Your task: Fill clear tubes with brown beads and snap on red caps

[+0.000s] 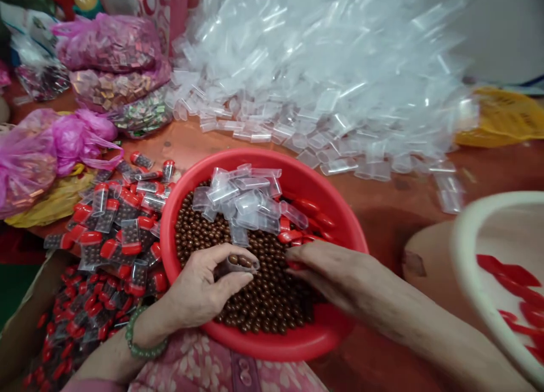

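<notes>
My left hand (216,278) is closed around a small clear plastic case (237,263), whose open end shows brown balls inside. It is held over the brown balls (267,301) in a red basin (284,346). At the basin's right side, my right hand (327,270) has its fingers together, with a red cap (295,264) showing between them. Other red caps (314,211) lie just beyond that hand. Empty clear cases (250,196) are heaped on the balls at the basin's far side.
Behind the basin rises a large pile of clear cases (318,69). Filled, red-capped cases (114,228) lie to the left, many in a box below. Pink bags (110,52) stand at the back left. A white tub (463,239) with red caps is at right.
</notes>
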Motion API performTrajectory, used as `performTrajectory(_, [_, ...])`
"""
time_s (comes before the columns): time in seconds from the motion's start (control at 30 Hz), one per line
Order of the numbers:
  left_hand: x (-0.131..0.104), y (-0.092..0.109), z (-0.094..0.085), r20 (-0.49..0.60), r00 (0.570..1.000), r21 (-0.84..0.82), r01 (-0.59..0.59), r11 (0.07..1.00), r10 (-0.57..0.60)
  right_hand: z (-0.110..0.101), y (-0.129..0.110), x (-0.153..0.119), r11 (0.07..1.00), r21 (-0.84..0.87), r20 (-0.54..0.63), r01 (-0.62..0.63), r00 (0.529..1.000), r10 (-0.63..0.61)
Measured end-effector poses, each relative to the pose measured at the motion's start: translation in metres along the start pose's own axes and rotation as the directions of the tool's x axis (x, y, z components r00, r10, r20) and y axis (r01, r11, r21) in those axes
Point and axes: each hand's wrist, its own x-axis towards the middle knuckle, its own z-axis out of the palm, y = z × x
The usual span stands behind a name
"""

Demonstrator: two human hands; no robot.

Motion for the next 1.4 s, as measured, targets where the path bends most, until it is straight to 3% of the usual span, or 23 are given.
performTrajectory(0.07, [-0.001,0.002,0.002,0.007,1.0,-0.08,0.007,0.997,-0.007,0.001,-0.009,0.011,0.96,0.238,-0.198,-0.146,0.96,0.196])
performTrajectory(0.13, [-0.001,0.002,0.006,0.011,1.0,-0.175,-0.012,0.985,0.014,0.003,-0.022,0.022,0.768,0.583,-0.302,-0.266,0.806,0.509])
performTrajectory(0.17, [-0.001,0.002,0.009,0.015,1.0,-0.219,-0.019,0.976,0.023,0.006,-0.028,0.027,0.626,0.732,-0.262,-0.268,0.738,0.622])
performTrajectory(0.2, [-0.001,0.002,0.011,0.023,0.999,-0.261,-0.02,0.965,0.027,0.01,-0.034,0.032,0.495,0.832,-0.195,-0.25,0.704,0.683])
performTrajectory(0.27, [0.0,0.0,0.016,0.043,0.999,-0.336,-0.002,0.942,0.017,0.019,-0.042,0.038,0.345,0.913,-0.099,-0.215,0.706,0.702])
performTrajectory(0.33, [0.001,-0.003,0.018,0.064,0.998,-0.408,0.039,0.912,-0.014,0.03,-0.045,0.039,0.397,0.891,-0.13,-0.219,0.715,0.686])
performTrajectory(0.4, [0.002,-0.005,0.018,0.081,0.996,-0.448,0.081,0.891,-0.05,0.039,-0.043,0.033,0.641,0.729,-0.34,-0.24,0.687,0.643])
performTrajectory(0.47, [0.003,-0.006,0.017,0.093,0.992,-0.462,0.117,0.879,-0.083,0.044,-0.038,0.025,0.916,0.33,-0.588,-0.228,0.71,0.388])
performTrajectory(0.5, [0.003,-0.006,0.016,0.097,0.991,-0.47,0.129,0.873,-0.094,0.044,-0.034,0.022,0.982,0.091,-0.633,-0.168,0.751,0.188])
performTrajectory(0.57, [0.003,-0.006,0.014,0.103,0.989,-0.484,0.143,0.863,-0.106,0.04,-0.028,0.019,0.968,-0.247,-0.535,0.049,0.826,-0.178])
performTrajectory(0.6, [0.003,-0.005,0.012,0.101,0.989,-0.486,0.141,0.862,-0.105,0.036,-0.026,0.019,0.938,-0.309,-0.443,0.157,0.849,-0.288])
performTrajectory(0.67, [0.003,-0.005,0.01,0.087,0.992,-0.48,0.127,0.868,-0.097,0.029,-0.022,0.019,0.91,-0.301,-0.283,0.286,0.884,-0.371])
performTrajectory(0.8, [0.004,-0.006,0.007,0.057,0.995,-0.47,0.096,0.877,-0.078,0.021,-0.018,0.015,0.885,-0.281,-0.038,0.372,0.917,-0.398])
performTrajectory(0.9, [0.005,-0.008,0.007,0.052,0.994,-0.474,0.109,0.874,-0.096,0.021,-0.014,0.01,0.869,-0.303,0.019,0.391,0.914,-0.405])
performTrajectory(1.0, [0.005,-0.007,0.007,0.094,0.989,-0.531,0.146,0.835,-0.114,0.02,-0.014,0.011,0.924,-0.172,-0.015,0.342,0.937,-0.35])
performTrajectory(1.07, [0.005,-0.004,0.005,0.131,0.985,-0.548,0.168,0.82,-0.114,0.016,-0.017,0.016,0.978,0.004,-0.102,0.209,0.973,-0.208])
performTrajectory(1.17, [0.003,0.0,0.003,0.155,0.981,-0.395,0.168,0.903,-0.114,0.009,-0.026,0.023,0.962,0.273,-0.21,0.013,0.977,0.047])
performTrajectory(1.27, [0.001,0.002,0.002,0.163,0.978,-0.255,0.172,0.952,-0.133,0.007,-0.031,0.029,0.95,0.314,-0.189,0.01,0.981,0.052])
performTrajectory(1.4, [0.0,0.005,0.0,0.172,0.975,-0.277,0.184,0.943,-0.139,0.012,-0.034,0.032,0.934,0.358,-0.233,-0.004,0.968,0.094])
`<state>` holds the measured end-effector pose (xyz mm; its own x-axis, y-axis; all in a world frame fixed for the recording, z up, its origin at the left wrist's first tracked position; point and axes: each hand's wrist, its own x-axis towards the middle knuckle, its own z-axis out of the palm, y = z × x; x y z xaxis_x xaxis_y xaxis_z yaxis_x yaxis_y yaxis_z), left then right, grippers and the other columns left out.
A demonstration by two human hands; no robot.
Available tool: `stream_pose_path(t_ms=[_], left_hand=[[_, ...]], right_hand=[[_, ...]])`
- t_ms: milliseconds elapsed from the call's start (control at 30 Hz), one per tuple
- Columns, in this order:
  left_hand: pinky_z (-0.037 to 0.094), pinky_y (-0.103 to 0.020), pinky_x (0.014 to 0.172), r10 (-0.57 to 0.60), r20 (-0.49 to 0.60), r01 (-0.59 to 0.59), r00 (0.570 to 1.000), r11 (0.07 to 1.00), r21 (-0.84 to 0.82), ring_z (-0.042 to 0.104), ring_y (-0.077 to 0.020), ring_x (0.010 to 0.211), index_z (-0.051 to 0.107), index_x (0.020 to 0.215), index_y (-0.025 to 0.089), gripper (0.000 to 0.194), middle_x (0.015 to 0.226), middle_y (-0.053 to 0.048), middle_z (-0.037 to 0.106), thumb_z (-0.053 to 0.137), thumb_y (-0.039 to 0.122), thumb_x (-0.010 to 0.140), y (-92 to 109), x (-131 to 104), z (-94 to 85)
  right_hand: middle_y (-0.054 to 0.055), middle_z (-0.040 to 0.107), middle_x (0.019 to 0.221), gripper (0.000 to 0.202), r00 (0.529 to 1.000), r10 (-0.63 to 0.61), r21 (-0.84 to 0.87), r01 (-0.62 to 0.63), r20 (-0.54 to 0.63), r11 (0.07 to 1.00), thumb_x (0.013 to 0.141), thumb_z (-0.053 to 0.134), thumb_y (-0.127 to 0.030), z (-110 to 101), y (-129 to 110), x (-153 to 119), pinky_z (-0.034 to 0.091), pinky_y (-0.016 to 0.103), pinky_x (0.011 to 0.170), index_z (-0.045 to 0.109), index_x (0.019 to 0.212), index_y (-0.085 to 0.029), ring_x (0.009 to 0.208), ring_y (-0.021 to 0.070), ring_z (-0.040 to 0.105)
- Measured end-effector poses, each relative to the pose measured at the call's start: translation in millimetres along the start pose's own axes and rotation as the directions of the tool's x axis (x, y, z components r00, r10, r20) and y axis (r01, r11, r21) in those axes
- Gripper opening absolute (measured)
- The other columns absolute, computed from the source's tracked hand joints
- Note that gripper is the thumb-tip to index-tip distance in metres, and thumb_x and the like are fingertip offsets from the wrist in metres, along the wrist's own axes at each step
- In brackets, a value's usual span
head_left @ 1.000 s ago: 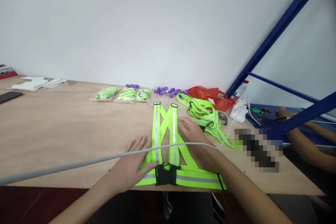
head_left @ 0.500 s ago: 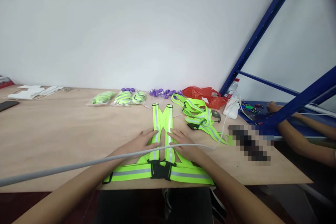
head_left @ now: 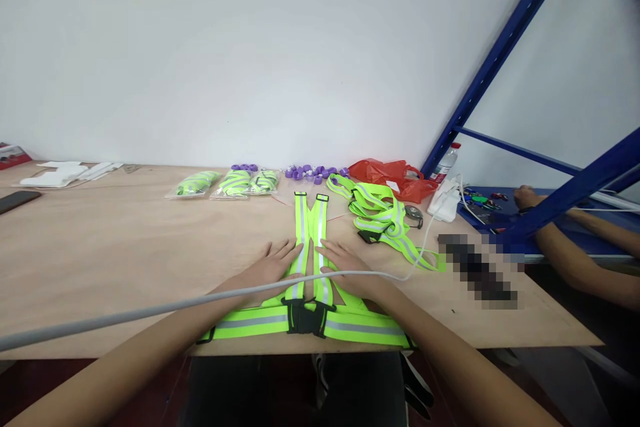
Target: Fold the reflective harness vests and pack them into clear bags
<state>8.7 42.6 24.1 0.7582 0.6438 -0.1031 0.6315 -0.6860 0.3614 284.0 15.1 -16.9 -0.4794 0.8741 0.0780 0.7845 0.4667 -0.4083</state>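
A neon-green strap harness (head_left: pixel 365 327) with silver stripes lies flat at the table's front edge. Its black buckle (head_left: pixel 306 317) is at the middle of the waist band, and two shoulder straps run away from it towards the wall. My left hand (head_left: pixel 273 265) rests with fingers spread on the left strap. On the right strap lies my right hand (head_left: pixel 345 268), also with its fingers apart. Neither hand grips anything. A grey cable (head_left: pixel 200 298) passes in front of both hands in the view.
Behind are bagged green straps (head_left: pixel 235 183), purple rings (head_left: pixel 317 173), a red plastic bag (head_left: pixel 395 177) and a loose strap bundle (head_left: pixel 383 210). A bottle (head_left: pixel 447 163) and blue frame (head_left: pixel 493 60) stand right, beside another person's arms (head_left: pixel 575 260). A phone (head_left: pixel 17 201) lies left.
The two shoulder straps' far ends are slightly closer together. My left hand has shifted slightly up the strap. The whole view has moved a little.
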Motion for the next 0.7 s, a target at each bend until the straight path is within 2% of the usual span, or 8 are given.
stream_pose_path(t_ms=[200, 367, 533, 700], left_hand=[[0.008, -0.048, 0.125, 0.012, -0.037, -0.012, 0.999, 1.0, 0.022, 0.015, -0.0279, 0.158, 0.024, 0.164, 0.024, 0.078, 0.169, -0.01, 0.025, 0.024, 0.072, 0.103, -17.8, 16.5, 6.8], [0.006, -0.058, 0.123, -0.066, -0.05, 0.069, 0.997, 0.996, 0.048, 0.011, -0.0353, 0.158, 0.026, 0.162, 0.015, 0.083, 0.169, -0.02, 0.02, 0.021, 0.072, 0.102, -38.8, 51.6, 1.7], [0.007, -0.061, 0.121, -0.102, -0.066, 0.107, 0.993, 0.992, 0.071, 0.01, -0.0379, 0.157, 0.023, 0.163, 0.013, 0.085, 0.169, -0.023, 0.017, 0.019, 0.072, 0.102, -54.2, 84.6, -2.5], [0.004, -0.063, 0.121, -0.095, -0.071, 0.102, 0.993, 0.99, 0.096, 0.011, -0.0385, 0.157, 0.021, 0.164, 0.016, 0.081, 0.169, -0.021, 0.016, 0.019, 0.069, 0.103, -57.0, 94.3, 1.6]], right_hand=[[0.006, 0.044, 0.161, 0.051, 0.999, -0.021, 0.099, 0.025, -0.036, 0.995, 0.104, 0.047, -0.041, -2.3, 3.2, 14.9, 0.031, 0.048, 0.125, 0.048, 0.154, -0.027, 0.15, 0.0259, 0.037], [0.007, 0.052, 0.156, 0.053, 0.993, 0.037, 0.044, -0.033, -0.11, 0.998, 0.1, 0.052, -0.037, -5.8, 9.1, 35.7, 0.032, 0.048, 0.124, 0.051, 0.151, -0.027, 0.147, 0.0271, 0.042], [0.015, 0.051, 0.155, 0.055, 0.988, 0.115, -0.043, -0.12, -0.105, 0.992, 0.1, 0.048, -0.039, -12.2, 17.4, 63.0, 0.035, 0.047, 0.121, 0.052, 0.15, -0.017, 0.145, 0.0282, 0.045], [0.019, 0.044, 0.159, 0.057, 0.992, 0.105, -0.081, -0.11, -0.068, 0.991, 0.1, 0.046, -0.034, -10.6, 20.7, 77.8, 0.033, 0.048, 0.122, 0.048, 0.152, -0.011, 0.149, 0.029, 0.041]])
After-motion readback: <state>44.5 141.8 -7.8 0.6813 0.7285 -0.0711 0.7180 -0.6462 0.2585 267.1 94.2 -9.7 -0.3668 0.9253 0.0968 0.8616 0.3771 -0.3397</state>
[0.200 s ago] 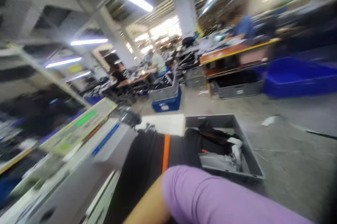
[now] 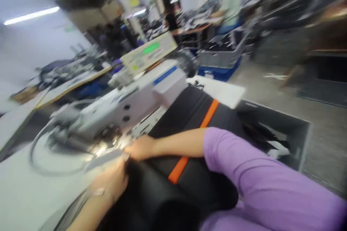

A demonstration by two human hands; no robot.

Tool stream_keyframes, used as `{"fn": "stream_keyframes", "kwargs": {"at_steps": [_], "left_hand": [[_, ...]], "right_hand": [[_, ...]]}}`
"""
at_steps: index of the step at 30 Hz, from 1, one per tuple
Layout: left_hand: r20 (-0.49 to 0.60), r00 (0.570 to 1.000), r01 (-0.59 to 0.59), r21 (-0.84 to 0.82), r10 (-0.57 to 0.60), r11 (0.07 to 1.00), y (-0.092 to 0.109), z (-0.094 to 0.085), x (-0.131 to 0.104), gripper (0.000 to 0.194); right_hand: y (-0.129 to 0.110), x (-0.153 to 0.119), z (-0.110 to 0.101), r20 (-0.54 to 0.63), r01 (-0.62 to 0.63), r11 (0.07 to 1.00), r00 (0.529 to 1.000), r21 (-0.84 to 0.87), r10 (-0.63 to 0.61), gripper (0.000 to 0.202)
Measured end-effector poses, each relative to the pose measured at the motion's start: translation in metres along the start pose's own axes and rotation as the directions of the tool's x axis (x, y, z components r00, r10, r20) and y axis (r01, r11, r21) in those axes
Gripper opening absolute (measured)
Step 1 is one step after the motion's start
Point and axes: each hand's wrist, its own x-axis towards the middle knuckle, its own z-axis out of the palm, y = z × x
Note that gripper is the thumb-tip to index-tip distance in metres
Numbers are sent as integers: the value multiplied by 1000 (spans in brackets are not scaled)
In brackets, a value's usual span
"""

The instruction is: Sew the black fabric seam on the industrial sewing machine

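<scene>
A large piece of black fabric (image 2: 187,115) with an orange strip (image 2: 208,113) lies across the front of a sewing machine (image 2: 135,97). My right hand (image 2: 141,148) has its fingers closed on the fabric's edge, close to the lit needle area. Just below and left of it, my left hand (image 2: 111,180) grips the same edge, its fingers curled and partly blurred. The two hands almost touch. A flat grey piece (image 2: 104,160) lies beyond the left hand on the white table (image 2: 24,187). The needle itself cannot be made out.
A control panel with a green display (image 2: 149,48) tops the machine. To the right, a grey crate (image 2: 306,144) holds dark fabric and white scraps. Stacked crates (image 2: 219,59) stand on the floor behind. A co-worker (image 2: 230,7) sits at a far table.
The view has swung left and down, so the machine's needle end and both hands now show. Earlier, only the right sleeve and part of the forearm were visible over the black fabric.
</scene>
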Motion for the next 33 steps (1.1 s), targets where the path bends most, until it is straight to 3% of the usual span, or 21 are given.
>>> {"fn": "stream_keyframes", "kwargs": {"at_steps": [2, 6, 9, 12, 14, 17, 19, 22, 26, 30, 33], "left_hand": [[171, 983, 69, -17, -65, 997, -13, 16, -3, 45], [114, 991, 81, -159, -63, 984, -30, 30, 13, 56], [158, 986, 117, -431, -53, 895, -43, 27, 23, 42], [245, 966, 210, -568, -80, 796, -60, 24, 29, 27], [318, 944, 300, -723, -86, 623, -71, 26, 31, 31], [466, 885, 460, -868, -16, 188, -81, 30, 32, 43], [480, 877, 478, -877, 18, 50, -86, 34, 31, 48], [468, 883, 468, -884, 41, 15, -89, 38, 31, 47], [557, 830, 557, -830, 23, -19, -91, 41, 32, 46], [563, 826, 561, -824, 1, -81, -88, 40, 31, 52], [584, 812, 580, -808, -10, -103, -87, 38, 30, 49]], "right_hand": [[9, 4, 1, 9, 36, 999, 999, 14, -36, 24], [19, 16, 1, 50, 36, 997, 998, 61, -39, 27], [16, 16, 0, 71, 5, 997, 997, 73, -10, 27], [14, 14, -2, 87, -14, 996, 996, 90, 6, 28], [14, 15, -3, 102, -27, 994, 995, 104, 17, 29], [16, 18, -5, 147, -62, 989, 988, 132, 42, 28], [16, 22, -6, 188, -96, 983, 980, 154, 67, 27], [15, 26, -6, 217, -142, 976, 971, 168, 104, 26], [15, 21, 0, 153, -125, 980, 983, 156, 101, 25], [19, 13, 9, 3, 30, 986, 1000, 166, -31, 26], [21, 11, 11, -2, 130, 986, 991, 103, -131, 30]]}}
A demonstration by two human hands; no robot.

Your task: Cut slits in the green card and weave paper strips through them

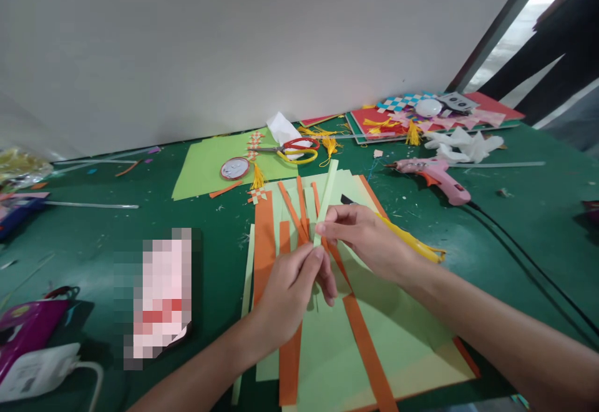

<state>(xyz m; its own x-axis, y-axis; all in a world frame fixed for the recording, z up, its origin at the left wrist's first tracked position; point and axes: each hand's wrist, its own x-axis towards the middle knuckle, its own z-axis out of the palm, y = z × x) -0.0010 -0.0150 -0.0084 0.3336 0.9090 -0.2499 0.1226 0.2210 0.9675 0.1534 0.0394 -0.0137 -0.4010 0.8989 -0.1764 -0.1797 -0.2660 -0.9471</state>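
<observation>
Both hands meet over a stack of pale green paper sheets. A narrow light green paper strip rises between them, tilted slightly right. My right hand pinches it between thumb and fingers. Lower down, my left hand has its thumb and fingers closed around the strip's lower end, which is hidden. Orange paper strips lie on the sheets below and behind the hands, some crossing one another. A yellow-handled tool, perhaps a cutter, lies partly behind my right forearm.
Scissors, a round tin and a yellow tassel lie on or by a green sheet behind. A pink glue gun with a black cord is at right. A blurred-out phone-like object and white charger are left. A person stands beyond.
</observation>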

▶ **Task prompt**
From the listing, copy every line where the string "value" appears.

▶ **Output of the exercise**
- In brackets, a value's usual span
Numbers are sent as integers: the value multiplied by 1000 (spans in brackets are not scaled)
In brackets, a value's usual span

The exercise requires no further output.